▶ Task to complete
Your answer should be the exact lines of the data below from the one containing "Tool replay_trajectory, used" through the one containing "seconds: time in"; please include nothing else.

Stored items:
BEGIN

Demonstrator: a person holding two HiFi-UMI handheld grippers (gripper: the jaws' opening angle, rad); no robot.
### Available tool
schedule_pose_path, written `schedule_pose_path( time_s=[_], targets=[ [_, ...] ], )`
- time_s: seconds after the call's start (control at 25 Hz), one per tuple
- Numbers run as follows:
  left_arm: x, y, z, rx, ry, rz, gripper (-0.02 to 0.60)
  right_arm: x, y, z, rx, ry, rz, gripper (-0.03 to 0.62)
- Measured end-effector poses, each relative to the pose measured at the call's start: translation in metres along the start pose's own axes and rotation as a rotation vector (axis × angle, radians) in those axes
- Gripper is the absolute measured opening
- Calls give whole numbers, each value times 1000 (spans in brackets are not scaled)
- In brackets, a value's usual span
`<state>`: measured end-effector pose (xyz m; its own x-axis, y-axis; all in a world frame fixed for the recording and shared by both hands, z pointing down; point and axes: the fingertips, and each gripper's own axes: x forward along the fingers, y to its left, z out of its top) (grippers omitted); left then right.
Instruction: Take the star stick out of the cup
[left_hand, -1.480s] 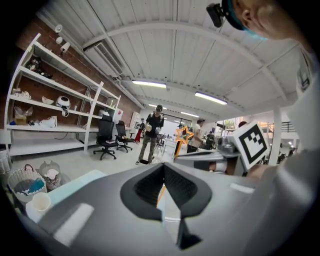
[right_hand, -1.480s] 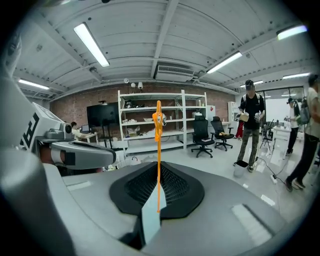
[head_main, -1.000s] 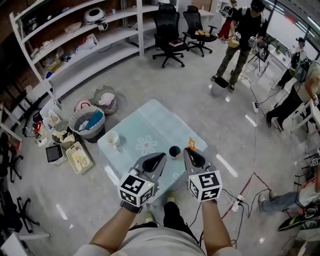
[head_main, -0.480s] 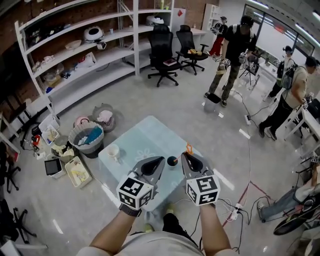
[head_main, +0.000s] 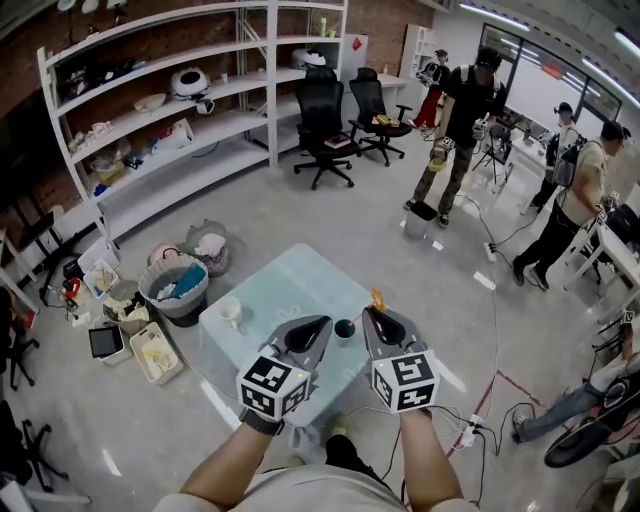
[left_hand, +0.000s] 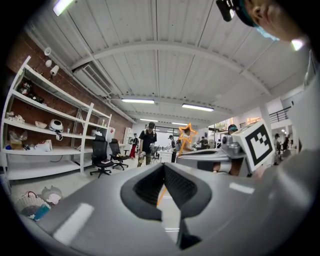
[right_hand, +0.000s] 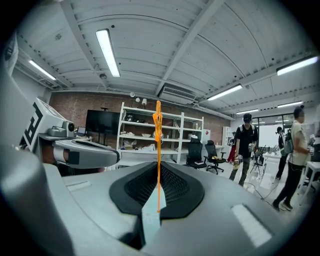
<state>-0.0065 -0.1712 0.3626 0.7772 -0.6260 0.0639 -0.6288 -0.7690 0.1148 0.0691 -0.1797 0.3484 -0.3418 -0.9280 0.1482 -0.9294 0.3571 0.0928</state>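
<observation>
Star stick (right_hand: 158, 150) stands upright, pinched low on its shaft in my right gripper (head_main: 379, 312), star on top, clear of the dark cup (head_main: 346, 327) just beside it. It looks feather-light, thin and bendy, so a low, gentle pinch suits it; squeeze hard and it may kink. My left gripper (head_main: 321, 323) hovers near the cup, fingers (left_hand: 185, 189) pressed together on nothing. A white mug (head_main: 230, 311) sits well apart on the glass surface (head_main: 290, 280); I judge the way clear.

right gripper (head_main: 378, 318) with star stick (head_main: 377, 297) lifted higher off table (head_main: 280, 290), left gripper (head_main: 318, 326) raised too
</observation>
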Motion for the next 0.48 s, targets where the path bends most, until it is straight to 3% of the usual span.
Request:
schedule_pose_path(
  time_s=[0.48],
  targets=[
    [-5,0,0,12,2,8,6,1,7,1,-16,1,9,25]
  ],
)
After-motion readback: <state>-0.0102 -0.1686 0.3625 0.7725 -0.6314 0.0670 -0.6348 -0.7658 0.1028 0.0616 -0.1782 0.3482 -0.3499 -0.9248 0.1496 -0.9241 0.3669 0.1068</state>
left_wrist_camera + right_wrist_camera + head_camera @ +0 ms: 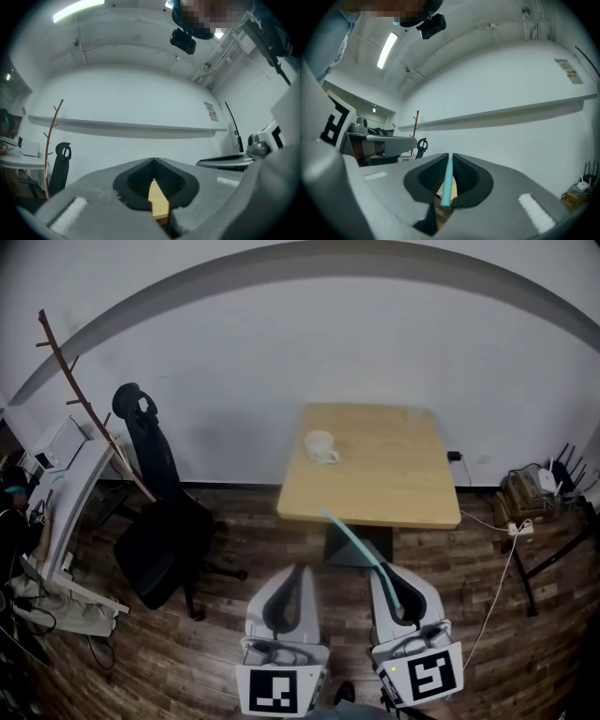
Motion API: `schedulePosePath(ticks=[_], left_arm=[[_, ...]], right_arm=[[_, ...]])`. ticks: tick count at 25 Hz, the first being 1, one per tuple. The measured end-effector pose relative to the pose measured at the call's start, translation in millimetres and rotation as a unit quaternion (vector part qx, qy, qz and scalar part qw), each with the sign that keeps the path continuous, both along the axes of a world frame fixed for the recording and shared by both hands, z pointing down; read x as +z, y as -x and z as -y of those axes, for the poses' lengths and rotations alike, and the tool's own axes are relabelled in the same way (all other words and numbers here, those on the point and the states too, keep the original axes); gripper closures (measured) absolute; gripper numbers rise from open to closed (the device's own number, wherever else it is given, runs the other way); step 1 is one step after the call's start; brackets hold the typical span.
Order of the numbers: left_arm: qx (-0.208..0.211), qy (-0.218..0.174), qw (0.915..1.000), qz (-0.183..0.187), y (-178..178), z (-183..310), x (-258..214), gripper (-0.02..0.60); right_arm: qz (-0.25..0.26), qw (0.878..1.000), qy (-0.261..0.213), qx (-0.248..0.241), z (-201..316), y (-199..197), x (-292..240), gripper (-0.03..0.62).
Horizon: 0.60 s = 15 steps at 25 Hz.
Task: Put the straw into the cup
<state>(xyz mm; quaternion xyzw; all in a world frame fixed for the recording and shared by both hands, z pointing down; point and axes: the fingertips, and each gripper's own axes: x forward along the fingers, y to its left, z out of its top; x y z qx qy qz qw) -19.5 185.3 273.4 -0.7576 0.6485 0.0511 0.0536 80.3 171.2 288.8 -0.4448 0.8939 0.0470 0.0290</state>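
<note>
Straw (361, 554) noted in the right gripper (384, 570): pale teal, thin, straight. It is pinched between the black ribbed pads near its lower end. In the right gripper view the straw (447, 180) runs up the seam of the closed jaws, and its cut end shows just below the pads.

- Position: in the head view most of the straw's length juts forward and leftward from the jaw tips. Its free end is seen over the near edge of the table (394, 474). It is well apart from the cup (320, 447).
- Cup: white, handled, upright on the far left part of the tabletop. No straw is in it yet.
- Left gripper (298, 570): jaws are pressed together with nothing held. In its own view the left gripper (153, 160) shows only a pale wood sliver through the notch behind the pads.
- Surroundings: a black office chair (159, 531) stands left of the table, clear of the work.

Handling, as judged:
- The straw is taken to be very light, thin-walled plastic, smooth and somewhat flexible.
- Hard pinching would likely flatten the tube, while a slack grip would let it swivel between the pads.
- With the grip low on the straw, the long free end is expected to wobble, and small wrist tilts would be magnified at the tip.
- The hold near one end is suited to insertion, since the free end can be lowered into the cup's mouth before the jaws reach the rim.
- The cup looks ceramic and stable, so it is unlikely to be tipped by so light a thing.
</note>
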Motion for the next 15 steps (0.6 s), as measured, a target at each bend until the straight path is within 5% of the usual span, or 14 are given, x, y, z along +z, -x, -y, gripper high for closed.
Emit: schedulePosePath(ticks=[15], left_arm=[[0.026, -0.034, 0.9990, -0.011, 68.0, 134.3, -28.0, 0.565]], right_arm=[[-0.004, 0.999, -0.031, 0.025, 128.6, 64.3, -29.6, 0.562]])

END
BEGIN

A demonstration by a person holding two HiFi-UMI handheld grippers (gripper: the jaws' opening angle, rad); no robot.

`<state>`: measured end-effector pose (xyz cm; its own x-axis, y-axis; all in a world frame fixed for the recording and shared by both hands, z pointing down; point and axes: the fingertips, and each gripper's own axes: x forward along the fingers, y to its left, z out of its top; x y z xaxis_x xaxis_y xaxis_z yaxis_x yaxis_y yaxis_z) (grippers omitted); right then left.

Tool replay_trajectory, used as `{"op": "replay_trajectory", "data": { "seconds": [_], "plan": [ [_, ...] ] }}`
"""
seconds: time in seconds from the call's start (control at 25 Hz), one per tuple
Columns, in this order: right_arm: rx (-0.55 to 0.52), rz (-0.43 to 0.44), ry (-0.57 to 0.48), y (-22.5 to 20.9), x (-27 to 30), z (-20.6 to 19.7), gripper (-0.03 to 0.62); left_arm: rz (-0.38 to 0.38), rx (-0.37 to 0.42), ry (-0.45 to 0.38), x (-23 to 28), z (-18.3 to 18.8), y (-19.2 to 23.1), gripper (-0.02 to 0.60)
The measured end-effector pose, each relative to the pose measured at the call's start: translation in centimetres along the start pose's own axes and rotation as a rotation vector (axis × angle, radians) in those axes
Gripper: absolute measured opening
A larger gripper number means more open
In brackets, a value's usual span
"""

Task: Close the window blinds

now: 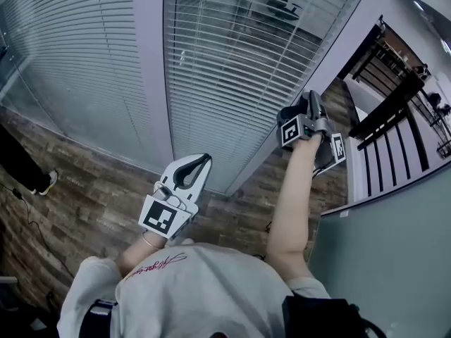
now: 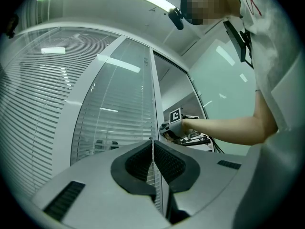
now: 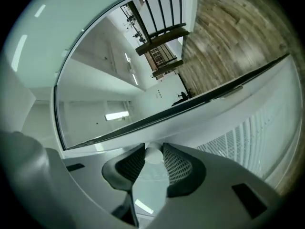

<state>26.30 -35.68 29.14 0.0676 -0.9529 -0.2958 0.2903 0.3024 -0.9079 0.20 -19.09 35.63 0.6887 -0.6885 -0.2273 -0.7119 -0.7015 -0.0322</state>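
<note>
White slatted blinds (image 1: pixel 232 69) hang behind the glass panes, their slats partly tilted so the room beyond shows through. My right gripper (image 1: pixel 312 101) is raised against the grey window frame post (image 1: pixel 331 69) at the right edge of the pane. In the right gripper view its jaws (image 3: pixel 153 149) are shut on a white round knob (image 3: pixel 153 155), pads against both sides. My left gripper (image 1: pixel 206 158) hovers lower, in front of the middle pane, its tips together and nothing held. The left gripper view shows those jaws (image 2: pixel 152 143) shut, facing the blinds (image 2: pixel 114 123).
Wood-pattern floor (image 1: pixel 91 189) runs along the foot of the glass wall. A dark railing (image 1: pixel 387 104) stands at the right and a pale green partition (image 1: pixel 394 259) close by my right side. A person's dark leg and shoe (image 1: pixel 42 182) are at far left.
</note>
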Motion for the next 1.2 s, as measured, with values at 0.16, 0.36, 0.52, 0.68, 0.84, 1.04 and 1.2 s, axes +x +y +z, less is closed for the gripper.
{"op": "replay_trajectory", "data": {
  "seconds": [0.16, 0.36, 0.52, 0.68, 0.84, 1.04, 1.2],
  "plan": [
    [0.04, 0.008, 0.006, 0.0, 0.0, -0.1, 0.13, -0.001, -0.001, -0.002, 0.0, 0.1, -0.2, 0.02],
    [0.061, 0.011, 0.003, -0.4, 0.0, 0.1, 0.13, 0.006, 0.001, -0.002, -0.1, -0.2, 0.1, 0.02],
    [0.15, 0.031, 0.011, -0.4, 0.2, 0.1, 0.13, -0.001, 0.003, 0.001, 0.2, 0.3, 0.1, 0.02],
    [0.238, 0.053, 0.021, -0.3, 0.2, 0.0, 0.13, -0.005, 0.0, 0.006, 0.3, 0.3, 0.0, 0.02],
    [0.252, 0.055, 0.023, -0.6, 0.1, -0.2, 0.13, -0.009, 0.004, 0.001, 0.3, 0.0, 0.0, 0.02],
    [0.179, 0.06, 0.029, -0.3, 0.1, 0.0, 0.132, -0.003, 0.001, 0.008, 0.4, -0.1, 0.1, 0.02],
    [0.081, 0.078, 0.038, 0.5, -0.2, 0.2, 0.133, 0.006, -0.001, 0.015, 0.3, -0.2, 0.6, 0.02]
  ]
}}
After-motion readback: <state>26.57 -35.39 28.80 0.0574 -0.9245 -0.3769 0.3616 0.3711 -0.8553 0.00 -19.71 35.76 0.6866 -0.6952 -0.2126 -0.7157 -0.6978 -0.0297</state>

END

▶ Result
Tool replay_trajectory, used as `{"op": "replay_trajectory", "data": { "seconds": [_], "plan": [ [_, ...] ] }}`
"""
seconds: time in seconds from the call's start (control at 25 Hz), one per tuple

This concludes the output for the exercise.